WHAT TO PRODUCE | Within the listing below, how many lines contain "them"? Only the number is wanted.

------------------------------------------------

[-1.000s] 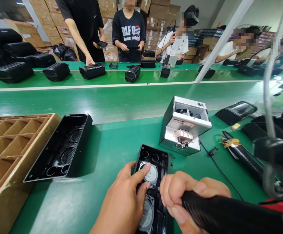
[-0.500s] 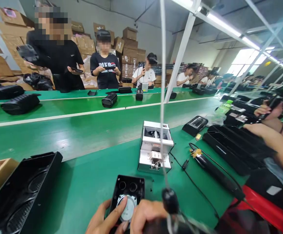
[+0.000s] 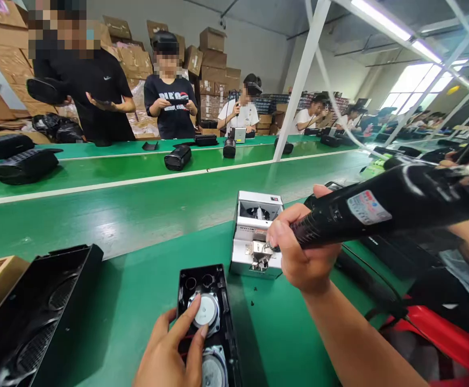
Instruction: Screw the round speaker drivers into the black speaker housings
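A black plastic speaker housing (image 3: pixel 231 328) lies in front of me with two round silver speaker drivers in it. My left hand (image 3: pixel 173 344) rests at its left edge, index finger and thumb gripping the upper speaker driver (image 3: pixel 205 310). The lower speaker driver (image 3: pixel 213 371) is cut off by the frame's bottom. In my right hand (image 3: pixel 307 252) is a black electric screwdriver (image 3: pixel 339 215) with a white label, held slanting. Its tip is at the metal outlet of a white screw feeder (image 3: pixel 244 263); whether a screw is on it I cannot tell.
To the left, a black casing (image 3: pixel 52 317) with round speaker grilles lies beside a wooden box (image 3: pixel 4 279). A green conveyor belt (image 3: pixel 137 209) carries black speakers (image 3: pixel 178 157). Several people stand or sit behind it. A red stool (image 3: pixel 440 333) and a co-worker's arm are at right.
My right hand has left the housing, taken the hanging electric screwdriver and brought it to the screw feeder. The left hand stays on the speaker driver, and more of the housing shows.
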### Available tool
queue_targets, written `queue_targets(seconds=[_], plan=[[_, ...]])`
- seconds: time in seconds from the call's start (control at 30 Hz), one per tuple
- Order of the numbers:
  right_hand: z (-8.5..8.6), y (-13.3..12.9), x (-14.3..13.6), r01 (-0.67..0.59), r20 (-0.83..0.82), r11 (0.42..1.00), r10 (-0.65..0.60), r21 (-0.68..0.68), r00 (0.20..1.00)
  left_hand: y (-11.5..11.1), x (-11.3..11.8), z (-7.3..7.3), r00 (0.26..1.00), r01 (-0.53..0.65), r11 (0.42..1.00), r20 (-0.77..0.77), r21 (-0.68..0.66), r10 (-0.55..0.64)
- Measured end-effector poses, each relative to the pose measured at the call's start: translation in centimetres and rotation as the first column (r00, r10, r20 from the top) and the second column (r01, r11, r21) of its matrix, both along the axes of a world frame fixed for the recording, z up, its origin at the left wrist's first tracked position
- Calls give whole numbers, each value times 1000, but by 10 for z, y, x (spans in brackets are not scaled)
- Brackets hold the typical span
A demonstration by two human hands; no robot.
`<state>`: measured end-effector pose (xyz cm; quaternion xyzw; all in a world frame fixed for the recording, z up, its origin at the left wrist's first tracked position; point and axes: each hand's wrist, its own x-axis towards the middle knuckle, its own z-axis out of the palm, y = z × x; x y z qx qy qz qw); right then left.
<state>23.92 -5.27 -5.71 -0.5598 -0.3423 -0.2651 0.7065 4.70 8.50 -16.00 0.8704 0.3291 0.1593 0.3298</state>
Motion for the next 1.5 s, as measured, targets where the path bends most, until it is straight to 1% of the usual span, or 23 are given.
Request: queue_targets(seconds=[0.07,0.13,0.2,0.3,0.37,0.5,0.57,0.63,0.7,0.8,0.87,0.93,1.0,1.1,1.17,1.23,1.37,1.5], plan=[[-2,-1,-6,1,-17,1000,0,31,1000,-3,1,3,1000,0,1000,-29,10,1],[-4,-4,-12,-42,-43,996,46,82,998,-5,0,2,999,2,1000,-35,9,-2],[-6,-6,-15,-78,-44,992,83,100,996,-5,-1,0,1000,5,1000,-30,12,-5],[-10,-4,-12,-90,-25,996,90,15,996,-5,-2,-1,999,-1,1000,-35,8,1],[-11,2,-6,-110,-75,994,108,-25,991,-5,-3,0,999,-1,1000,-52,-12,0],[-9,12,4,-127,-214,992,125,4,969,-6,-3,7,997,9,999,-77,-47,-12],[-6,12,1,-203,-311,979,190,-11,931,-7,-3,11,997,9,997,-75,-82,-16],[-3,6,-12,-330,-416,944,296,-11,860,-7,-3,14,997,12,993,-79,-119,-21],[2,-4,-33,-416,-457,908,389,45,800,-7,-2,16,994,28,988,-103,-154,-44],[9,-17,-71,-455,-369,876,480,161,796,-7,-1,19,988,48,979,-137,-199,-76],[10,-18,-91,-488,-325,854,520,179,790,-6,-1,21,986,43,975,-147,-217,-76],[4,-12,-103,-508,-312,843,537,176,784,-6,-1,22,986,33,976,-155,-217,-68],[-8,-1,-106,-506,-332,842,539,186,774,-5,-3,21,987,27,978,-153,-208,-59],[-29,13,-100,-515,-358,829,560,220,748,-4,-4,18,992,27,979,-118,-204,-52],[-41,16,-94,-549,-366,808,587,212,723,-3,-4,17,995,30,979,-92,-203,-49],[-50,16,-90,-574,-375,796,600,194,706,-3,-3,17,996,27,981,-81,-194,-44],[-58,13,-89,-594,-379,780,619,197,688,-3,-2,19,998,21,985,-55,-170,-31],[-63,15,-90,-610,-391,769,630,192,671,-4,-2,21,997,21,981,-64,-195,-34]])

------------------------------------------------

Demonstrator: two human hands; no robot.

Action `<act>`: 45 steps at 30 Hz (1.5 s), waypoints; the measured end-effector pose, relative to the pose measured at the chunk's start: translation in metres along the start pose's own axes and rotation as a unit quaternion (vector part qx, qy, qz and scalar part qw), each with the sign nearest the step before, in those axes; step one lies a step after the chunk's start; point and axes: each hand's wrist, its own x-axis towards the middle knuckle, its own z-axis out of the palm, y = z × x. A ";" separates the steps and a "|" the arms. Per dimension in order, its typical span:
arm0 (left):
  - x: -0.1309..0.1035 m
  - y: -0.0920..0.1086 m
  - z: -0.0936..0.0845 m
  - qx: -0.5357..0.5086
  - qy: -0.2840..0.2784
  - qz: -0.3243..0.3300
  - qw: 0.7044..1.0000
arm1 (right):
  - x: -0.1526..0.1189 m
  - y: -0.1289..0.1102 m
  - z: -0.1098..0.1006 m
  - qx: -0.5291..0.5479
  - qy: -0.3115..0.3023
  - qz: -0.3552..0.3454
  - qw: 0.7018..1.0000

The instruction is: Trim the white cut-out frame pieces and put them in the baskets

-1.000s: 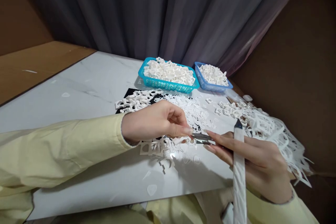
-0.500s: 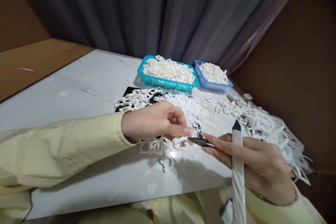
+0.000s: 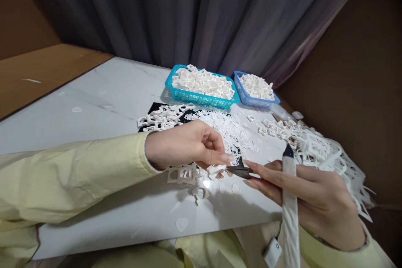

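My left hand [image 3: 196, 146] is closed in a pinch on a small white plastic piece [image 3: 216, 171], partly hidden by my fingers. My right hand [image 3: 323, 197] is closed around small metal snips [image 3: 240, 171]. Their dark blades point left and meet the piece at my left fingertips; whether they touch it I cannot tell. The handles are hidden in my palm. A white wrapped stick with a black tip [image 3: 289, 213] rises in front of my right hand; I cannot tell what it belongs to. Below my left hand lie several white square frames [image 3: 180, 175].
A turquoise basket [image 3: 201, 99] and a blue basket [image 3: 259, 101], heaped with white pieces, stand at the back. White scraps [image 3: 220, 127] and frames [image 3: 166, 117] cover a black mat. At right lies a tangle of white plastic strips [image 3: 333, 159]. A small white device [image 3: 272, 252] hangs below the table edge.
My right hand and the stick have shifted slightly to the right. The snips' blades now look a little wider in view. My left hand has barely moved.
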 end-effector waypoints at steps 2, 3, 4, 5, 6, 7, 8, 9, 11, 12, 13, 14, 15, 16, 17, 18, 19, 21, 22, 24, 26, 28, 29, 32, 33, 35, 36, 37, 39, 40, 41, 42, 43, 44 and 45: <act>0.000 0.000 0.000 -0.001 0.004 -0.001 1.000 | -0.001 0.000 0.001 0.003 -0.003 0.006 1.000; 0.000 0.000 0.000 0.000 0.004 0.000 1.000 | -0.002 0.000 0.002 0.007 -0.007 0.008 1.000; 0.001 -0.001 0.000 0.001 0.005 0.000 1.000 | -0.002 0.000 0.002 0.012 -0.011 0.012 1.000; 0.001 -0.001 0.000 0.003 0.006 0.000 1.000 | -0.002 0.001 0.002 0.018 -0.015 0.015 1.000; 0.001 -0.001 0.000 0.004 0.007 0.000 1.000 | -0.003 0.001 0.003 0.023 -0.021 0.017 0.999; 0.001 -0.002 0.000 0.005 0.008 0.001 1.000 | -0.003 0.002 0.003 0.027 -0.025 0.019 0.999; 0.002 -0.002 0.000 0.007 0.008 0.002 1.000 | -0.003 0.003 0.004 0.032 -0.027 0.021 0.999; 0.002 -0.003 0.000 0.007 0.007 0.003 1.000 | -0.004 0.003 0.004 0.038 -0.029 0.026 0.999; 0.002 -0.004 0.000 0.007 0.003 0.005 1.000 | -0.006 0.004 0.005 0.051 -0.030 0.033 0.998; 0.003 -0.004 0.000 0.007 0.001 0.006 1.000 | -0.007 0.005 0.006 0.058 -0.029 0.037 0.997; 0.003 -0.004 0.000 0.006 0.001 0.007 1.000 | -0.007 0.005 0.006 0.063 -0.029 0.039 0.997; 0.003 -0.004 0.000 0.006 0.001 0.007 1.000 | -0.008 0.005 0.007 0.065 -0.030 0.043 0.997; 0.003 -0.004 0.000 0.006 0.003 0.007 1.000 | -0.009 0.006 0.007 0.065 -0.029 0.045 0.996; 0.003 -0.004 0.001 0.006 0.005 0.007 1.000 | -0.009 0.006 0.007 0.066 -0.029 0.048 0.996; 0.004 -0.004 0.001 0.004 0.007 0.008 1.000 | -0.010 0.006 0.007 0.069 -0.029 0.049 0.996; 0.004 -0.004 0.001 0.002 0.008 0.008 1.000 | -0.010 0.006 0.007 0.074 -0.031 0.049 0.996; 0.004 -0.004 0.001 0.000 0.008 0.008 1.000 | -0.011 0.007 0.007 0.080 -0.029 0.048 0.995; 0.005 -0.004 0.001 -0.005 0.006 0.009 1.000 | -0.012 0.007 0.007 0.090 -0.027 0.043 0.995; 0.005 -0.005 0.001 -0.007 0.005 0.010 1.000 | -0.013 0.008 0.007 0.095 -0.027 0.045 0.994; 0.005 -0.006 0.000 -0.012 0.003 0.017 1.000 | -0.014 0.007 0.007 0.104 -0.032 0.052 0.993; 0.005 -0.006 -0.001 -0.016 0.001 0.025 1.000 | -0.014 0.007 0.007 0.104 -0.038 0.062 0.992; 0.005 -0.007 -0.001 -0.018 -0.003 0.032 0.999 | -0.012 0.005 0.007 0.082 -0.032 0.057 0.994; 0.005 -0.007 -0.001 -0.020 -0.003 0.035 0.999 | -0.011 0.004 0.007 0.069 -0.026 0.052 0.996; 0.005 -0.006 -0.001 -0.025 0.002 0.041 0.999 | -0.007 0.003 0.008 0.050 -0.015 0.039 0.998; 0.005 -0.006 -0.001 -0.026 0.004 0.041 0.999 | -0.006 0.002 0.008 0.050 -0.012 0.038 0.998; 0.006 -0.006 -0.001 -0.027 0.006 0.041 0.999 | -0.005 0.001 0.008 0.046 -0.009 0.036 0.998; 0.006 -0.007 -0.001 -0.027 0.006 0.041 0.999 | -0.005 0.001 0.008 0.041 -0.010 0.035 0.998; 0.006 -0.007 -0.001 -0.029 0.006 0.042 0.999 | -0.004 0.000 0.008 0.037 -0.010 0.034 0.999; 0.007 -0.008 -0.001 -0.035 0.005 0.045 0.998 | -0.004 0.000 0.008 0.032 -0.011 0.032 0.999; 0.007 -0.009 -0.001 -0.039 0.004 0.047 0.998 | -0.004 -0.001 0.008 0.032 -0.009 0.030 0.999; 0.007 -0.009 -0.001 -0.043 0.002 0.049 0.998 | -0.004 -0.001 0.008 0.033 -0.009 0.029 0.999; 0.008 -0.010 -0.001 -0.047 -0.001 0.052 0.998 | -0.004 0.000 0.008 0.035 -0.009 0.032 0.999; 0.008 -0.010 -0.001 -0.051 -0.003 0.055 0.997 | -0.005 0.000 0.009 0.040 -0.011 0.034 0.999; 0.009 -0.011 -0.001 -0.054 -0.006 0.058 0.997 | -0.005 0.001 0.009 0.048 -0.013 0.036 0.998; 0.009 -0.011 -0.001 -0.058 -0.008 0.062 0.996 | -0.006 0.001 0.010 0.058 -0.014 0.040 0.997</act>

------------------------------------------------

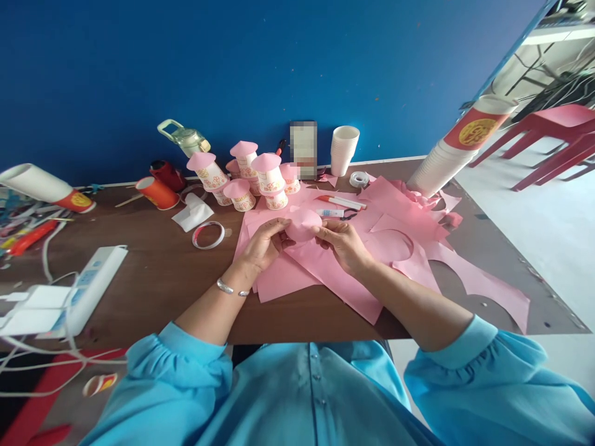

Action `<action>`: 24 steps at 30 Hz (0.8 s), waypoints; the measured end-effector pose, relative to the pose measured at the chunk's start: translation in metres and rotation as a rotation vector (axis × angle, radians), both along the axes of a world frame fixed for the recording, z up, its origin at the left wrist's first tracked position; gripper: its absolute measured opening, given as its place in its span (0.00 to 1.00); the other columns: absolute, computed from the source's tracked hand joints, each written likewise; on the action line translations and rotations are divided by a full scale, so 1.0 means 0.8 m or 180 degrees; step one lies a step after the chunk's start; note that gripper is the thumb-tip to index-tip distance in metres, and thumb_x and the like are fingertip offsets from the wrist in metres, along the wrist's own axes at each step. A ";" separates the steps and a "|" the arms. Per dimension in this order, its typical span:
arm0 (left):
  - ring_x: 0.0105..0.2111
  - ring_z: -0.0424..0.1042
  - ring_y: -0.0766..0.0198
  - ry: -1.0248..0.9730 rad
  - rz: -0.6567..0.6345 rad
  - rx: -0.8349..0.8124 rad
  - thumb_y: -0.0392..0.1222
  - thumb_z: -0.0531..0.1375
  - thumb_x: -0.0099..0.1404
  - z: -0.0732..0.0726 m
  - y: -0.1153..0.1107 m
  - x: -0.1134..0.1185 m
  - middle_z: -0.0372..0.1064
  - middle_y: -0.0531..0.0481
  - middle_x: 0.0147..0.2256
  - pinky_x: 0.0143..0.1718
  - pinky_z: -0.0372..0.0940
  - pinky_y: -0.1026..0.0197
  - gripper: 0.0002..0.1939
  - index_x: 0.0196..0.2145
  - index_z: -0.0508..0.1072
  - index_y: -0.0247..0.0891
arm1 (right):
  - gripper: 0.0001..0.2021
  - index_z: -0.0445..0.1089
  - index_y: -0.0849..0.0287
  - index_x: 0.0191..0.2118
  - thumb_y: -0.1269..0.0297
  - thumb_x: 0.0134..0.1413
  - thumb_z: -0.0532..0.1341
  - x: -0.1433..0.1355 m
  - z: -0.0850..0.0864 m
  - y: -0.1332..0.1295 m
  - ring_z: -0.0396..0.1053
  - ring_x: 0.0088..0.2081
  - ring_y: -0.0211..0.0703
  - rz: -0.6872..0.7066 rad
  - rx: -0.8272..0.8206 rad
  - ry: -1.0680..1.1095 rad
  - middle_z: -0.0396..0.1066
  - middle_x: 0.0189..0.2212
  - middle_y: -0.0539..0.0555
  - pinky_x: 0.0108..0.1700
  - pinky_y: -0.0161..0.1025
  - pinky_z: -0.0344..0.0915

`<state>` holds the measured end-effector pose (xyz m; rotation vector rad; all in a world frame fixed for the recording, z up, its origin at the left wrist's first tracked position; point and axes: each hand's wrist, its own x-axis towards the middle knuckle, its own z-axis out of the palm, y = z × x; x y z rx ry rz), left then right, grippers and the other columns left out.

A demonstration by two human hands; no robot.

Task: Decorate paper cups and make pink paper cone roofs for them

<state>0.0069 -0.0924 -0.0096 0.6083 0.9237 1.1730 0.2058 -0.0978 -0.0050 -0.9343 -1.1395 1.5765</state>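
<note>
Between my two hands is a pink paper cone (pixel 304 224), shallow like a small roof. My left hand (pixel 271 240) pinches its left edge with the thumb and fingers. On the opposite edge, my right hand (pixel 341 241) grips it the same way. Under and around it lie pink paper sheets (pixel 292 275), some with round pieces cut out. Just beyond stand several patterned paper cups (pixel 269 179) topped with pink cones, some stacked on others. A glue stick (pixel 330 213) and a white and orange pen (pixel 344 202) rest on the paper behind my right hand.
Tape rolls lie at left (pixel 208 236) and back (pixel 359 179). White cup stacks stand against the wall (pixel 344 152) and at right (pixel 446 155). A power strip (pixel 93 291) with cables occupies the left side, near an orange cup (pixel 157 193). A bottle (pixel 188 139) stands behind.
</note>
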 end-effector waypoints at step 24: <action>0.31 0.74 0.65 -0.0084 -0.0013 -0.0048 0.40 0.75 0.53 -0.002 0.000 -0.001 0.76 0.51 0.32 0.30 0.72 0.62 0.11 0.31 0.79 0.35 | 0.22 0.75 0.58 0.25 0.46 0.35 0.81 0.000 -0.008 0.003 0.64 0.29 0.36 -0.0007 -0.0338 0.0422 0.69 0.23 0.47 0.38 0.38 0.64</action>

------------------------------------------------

SOLUTION | 2